» WHAT IS EXPECTED
Start with the first line of the records below. Output each line exactly, ending with the one that contains "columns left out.".

Collected data entries:
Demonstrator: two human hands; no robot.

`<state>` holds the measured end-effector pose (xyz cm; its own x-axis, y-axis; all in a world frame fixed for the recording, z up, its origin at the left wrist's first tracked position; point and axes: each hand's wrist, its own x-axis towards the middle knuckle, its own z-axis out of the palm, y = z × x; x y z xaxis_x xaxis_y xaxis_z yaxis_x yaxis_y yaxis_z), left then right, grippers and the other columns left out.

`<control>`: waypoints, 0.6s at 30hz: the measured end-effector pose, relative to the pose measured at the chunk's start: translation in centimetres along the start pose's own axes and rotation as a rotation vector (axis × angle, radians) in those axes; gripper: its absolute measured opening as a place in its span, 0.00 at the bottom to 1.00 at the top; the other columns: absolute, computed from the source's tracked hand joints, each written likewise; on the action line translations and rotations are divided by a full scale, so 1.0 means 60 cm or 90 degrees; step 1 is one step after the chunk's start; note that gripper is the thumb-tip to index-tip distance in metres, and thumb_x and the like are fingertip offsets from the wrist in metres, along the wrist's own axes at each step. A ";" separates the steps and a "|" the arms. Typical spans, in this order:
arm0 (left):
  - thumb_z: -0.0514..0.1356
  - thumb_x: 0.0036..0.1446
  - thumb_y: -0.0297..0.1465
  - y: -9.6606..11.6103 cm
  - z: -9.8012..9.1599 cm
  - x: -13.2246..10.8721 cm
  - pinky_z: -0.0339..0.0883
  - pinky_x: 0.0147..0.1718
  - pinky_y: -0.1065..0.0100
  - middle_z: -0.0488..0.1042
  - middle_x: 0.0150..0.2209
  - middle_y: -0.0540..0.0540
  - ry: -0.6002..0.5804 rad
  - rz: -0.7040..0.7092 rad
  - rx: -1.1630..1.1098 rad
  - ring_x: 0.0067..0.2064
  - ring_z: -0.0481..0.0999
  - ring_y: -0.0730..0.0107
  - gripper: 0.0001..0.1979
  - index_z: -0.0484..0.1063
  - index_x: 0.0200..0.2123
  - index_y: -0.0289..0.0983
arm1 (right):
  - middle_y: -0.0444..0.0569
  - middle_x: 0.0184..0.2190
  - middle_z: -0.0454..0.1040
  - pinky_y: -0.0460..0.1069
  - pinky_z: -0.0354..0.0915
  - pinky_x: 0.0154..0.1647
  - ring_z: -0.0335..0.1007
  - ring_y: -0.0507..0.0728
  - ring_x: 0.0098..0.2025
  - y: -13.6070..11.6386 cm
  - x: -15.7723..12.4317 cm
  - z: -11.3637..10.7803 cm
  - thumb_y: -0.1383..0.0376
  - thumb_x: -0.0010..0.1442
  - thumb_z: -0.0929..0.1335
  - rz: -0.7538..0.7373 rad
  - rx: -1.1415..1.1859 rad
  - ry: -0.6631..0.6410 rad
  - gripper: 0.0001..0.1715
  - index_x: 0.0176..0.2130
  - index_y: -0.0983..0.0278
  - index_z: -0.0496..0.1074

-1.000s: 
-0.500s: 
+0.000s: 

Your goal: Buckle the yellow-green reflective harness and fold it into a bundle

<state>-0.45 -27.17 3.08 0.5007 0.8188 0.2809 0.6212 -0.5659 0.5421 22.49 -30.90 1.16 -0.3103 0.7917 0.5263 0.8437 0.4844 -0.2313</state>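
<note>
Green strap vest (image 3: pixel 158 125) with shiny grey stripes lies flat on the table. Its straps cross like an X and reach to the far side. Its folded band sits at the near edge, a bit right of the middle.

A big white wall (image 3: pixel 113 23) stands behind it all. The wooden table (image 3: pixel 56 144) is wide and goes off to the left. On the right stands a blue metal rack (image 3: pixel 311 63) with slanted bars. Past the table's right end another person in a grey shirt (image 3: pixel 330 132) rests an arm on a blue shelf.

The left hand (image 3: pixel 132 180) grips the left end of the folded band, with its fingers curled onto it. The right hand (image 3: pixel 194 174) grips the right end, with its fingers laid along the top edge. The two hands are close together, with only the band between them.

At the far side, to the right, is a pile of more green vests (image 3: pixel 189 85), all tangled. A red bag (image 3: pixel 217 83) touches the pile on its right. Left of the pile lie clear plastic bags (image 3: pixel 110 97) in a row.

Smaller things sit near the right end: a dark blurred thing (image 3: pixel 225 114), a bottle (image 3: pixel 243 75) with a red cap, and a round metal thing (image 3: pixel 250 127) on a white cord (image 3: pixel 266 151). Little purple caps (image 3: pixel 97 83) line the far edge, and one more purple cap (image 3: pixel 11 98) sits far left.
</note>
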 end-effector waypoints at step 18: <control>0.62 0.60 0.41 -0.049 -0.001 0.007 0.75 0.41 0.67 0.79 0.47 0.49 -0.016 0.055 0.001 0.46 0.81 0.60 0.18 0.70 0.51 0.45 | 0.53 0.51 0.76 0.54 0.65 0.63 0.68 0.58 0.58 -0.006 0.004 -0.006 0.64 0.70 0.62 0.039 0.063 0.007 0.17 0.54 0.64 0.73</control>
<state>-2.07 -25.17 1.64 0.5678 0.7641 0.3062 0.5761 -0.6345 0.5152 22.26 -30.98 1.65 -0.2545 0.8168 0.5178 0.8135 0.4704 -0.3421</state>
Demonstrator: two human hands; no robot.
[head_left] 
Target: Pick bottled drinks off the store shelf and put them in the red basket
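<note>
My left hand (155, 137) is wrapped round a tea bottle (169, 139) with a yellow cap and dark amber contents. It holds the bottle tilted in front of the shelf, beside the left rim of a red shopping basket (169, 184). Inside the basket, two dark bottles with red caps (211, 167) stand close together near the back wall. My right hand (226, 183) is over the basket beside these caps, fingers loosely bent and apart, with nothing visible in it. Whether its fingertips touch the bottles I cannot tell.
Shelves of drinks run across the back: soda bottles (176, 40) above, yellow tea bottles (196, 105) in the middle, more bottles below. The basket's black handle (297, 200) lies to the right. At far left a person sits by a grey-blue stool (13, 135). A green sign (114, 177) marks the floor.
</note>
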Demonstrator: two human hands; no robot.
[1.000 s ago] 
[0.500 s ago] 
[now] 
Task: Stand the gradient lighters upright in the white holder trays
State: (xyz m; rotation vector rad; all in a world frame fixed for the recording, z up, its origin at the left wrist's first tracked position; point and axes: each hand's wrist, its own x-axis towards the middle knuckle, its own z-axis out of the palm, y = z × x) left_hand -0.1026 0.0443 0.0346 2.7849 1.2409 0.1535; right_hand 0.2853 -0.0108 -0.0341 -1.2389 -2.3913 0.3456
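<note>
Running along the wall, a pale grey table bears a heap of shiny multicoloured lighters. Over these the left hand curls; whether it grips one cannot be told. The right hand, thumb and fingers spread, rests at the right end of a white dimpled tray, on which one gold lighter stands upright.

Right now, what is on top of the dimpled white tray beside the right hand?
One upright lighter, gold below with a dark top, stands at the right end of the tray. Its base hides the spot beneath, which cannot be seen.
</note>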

» REPLY
Demonstrator: two human hands; no robot.

`<state>` holds the measured end-effector pose (xyz cm; its own x-axis, y-axis; all in a world frame fixed for the recording, z up, its origin at the left wrist's first tracked position; point and axes: each hand's wrist, its own x-axis towards the middle knuckle, its own z-axis out of the palm, y = z × x; x y z xaxis_x xaxis_y xaxis_z yaxis_x yaxis_y yaxis_z), left then right, grippers and the other columns left out.

Nothing further is needed to complete the exercise.